Una sfida chiave per il futuro dell’umanità, ad esempio, è capire quali cambiamenti stanno avvenendo nelle “torri d’acqua” delle montagne, le aree in cui l’acqua si raccoglie prima di scendere gradualmente a valle verso le comunità locali. I ghiacciai sono il serbatoio di questo sistema che caratterizza le montagne, in particolare nell’Hindu-Kush Himalaya, dove forniscono risorse idriche a più di un miliardo di persone. La Extreme Expedition: la spedizione sull’Everest, iniziata nell’aprile 2019, si concentrerà sullo studio dell’impatto del cambiamento climatico sui ghiacciai dell’Himalaya e delle sue possibili ripercussioni sulle popolazioni locali.

Un pianeta in equilibrio

A proposito di questo progetto, Tracy R. Wolstencroft, presidente e amministratore delegato della National Geographic Society, afferma: “Insieme ai nostri partner di Rolex sfrutteremo il potere della scienza, dell’esplorazione e della narrazione per ottenere informazioni cruciali sul cambiamento che sta vivendo il pianeta, migliorarne la nostra comprensione e trovare nuove soluzioni per riportarlo all’equilibrio. È un progetto di fondamentale importanza – e una delle più grandi responsabilità del nostro tempo”.

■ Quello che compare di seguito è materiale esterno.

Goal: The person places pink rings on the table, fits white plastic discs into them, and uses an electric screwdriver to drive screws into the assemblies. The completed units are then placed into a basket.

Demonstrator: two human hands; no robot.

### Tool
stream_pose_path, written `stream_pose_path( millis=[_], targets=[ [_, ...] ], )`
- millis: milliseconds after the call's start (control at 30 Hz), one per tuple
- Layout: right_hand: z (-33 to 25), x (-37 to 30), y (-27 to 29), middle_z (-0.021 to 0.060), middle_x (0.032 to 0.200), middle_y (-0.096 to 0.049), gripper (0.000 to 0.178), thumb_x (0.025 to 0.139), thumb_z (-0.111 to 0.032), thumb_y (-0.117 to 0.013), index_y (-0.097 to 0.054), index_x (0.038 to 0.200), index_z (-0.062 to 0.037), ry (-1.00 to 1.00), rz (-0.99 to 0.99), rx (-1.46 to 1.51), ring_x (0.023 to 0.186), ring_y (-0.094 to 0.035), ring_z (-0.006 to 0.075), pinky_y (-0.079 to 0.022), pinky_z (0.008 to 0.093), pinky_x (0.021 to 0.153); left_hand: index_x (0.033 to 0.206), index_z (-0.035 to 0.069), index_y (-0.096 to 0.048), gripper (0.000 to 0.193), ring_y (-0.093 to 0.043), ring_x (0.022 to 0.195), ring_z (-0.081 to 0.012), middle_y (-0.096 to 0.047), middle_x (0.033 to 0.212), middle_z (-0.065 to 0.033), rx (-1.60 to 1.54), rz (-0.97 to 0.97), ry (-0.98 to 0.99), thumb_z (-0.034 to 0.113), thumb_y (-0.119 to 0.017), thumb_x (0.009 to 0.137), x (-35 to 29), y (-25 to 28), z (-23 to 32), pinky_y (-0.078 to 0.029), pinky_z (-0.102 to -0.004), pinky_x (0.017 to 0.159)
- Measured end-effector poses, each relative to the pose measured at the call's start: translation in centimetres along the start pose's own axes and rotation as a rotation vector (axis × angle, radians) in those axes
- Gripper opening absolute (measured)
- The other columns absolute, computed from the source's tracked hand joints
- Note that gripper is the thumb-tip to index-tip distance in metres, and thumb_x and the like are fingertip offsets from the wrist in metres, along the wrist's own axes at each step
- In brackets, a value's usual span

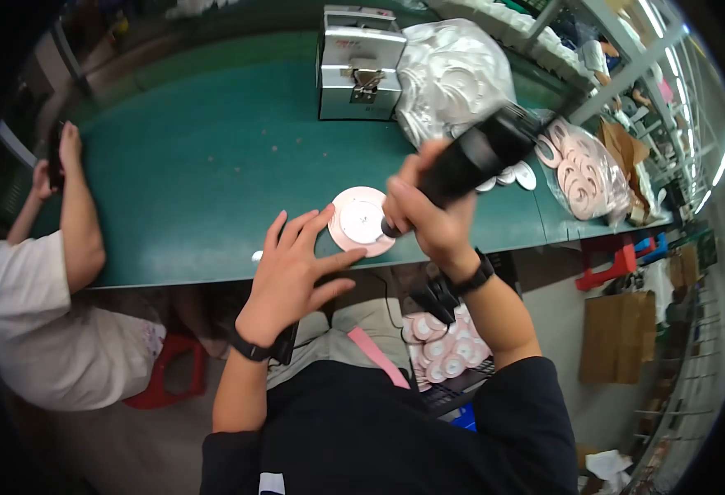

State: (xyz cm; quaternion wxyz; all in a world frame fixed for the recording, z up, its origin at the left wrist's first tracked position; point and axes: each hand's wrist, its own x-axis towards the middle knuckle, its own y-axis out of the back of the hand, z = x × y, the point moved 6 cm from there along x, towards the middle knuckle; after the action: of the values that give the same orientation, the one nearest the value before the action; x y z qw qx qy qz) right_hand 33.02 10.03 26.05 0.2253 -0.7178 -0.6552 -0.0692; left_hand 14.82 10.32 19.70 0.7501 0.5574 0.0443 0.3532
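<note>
A round pink disc with a white centre lies flat near the table's front edge. My left hand is spread open over the table edge, its fingertips at the left and lower rim of the disc. In my right hand, the fingers are wrapped round a black electric screwdriver, blurred by motion. The tool is tilted, and its narrow end points down at the right side of the disc. Whether it touches the disc I cannot tell.
On the green table stand a silver metal case and a clear bag of white discs. Pink rings fill another bag at right. A crate of pink-white discs is below. A co-worker sits at left.
</note>
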Motion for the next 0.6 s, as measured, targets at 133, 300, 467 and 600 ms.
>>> stream_pose_path(
  millis=[133, 300, 467, 600],
  targets=[
    [-1.6, 2.1, -0.6, 0.0042, 0.071, -0.055, 0.038, 0.091, 0.002, -0.071, -0.049, 0.121, -0.0053, 0.034, -0.097, 0.041, 0.051, -0.053, 0.0146, -0.046, 0.0319, 0.052, 0.129, 0.034, -0.076, 0.047, -0.047, 0.138, -0.0373, -0.047, 0.157, -0.0141, 0.078, 0.026, -0.052, 0.036, -0.081, 0.082, -0.8, -0.2, 0.2, -0.03, -0.0547, 0.121],
    [-5.4, 4.5, 2.8, 0.0033, 0.07, -0.058, 0.041, 0.091, -0.004, -0.075, -0.054, 0.125, -0.0001, 0.178, 0.04, 0.069, 0.05, -0.055, 0.0137, -0.046, 0.0306, 0.05, 0.126, 0.031, -0.077, 0.043, -0.048, 0.137, -0.0368, -0.049, 0.155, -0.0138, 0.082, 0.053, -0.06, 0.035, -0.081, 0.083, 0.2, -1.6, -1.2, -0.031, -0.0527, 0.12],
    [-5.7, 6.6, 5.5, 0.0014, 0.069, -0.057, 0.047, 0.088, -0.012, -0.08, -0.055, 0.126, 0.0002, 0.048, 0.007, -0.124, 0.05, -0.056, 0.013, -0.046, 0.0293, 0.047, 0.128, 0.027, -0.075, 0.046, -0.048, 0.137, -0.0351, -0.051, 0.153, -0.0127, 0.056, 0.152, -0.06, 0.032, -0.082, 0.082, 0.7, -2.2, 1.1, -0.034, -0.0532, 0.118],
    [0.0, 9.3, 7.6, 0.0028, 0.073, -0.061, 0.057, 0.085, -0.017, -0.084, -0.055, 0.131, -0.0006, -0.089, 0.033, -0.37, 0.051, -0.059, 0.013, -0.047, 0.0279, 0.047, 0.127, 0.019, -0.072, 0.048, -0.051, 0.133, -0.0345, -0.057, 0.145, -0.0118, 0.178, 0.175, -0.046, 0.024, -0.082, 0.08, 1.6, -3.7, 3.8, -0.038, -0.0527, 0.113]
  ],
)
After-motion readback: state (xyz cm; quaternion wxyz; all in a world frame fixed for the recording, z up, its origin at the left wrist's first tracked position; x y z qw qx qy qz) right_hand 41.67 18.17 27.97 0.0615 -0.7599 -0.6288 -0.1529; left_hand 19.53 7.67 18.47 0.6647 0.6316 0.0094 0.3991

Da tempo Rolex e National Geographic traggono ispirazione dalle regioni più remote del pianeta, dalle meraviglie che custodiscono e dal coraggio, l’abilità e la tenacia che occorrono per raggiungerle. L’iniziativa Perpetual Planet racchiude tutto questo, con l’obiettivo di mettere le informazioni che verranno raccolte da scienziati ed esploratori al servizio dell’umanità, e della Terra stessa.